Required work:
Look through the lines below, find those with the word "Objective", and copy them.
===== Supplied data
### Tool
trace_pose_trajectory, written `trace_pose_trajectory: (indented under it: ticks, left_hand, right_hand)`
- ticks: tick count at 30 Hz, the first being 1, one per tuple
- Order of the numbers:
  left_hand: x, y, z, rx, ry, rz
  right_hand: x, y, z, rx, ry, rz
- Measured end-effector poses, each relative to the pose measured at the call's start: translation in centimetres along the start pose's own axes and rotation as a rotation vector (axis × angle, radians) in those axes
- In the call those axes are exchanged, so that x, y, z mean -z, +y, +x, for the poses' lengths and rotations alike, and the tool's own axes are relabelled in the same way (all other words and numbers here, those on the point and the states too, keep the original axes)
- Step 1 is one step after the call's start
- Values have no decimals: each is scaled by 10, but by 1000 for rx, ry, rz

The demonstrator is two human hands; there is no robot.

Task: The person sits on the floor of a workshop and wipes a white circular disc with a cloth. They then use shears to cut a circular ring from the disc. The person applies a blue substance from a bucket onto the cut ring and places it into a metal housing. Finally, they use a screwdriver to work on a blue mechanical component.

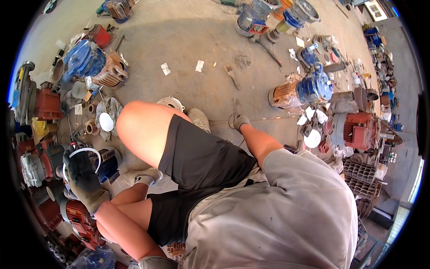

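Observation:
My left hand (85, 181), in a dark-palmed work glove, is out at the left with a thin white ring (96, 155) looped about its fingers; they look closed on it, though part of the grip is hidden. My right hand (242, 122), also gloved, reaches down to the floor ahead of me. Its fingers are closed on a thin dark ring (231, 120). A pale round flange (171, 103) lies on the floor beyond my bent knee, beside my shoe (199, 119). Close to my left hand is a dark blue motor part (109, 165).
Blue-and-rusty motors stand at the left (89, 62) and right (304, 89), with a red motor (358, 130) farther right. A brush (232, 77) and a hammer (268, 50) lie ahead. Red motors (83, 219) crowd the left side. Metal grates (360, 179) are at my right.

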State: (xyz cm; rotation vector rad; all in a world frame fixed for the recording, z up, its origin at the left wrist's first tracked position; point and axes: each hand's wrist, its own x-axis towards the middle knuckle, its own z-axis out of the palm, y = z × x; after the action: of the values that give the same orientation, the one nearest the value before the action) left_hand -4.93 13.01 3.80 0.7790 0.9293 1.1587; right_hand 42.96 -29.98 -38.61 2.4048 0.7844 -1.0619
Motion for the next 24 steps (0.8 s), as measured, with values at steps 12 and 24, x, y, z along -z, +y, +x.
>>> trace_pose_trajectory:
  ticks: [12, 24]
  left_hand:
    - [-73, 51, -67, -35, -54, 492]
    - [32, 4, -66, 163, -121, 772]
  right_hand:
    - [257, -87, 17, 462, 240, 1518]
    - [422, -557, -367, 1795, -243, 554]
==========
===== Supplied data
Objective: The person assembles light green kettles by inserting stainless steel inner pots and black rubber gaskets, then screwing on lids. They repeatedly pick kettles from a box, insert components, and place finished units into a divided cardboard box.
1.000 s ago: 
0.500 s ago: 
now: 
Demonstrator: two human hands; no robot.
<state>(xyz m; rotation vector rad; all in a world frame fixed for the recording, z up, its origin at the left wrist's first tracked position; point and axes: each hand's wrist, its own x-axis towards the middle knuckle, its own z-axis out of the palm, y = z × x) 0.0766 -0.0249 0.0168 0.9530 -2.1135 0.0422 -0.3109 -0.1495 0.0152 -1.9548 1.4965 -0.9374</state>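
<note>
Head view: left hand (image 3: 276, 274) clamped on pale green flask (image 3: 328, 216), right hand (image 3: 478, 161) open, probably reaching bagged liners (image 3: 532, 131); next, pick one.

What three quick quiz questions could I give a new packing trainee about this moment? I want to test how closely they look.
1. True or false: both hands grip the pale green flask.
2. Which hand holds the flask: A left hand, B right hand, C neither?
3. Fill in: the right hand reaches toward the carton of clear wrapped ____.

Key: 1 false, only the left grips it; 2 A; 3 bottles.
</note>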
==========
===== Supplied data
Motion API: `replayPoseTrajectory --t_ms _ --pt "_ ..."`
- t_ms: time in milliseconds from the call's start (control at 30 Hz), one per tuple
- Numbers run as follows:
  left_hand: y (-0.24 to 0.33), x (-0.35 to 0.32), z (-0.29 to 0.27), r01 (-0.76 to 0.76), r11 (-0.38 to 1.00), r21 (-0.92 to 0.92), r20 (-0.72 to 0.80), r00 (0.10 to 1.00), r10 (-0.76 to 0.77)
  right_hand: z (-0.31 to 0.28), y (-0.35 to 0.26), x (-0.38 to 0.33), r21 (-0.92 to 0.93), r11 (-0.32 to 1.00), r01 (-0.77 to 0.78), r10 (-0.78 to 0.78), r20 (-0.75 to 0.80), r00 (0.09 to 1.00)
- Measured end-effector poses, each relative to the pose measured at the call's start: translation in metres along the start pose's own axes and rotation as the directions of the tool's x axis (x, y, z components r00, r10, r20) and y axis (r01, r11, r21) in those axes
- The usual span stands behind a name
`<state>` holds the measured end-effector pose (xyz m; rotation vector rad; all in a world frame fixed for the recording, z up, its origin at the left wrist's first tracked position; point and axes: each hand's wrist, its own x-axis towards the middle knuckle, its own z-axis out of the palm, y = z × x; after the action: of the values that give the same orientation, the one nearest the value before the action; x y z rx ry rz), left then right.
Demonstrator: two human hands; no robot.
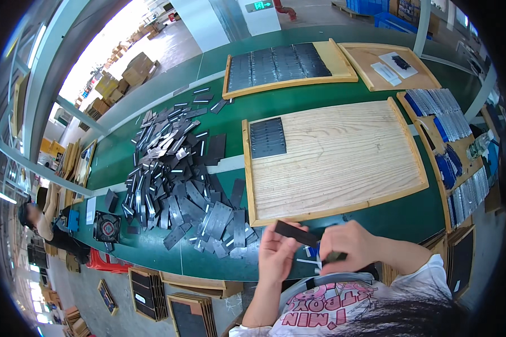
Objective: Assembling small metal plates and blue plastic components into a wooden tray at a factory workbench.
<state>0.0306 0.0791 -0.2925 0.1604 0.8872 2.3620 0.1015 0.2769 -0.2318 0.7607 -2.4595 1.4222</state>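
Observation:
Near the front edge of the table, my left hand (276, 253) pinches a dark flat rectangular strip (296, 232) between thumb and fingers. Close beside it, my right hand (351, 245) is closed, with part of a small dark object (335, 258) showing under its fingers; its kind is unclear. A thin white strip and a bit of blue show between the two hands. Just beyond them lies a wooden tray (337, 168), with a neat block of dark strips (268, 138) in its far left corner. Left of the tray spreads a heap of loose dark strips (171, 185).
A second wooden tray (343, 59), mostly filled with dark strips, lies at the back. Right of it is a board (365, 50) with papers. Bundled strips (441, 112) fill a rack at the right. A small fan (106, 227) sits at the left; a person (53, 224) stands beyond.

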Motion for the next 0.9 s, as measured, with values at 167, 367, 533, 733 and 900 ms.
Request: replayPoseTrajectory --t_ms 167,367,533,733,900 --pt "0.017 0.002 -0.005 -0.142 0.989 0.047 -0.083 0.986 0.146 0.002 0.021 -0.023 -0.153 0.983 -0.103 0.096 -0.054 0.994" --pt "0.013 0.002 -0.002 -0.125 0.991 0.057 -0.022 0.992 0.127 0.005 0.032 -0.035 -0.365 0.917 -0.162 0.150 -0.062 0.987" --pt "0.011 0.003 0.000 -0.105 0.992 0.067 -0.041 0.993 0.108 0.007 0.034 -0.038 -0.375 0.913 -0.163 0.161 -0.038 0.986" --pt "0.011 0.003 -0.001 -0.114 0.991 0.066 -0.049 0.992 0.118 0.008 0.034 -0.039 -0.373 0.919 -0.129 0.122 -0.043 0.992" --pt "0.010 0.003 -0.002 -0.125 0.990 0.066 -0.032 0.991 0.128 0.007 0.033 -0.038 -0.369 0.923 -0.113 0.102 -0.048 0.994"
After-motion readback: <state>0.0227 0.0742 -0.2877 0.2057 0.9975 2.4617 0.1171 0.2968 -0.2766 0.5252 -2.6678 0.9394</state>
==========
Finished exercise:
Objective: The person assembles light green kettles by inserting stainless steel inner pots and black rubber gaskets, then screwing on lids. They repeatedly pick kettles from a box, insert components, and place finished units into a divided cardboard box.
Objective: Assembling small metal plates and blue plastic components into a wooden tray at a factory workbench.

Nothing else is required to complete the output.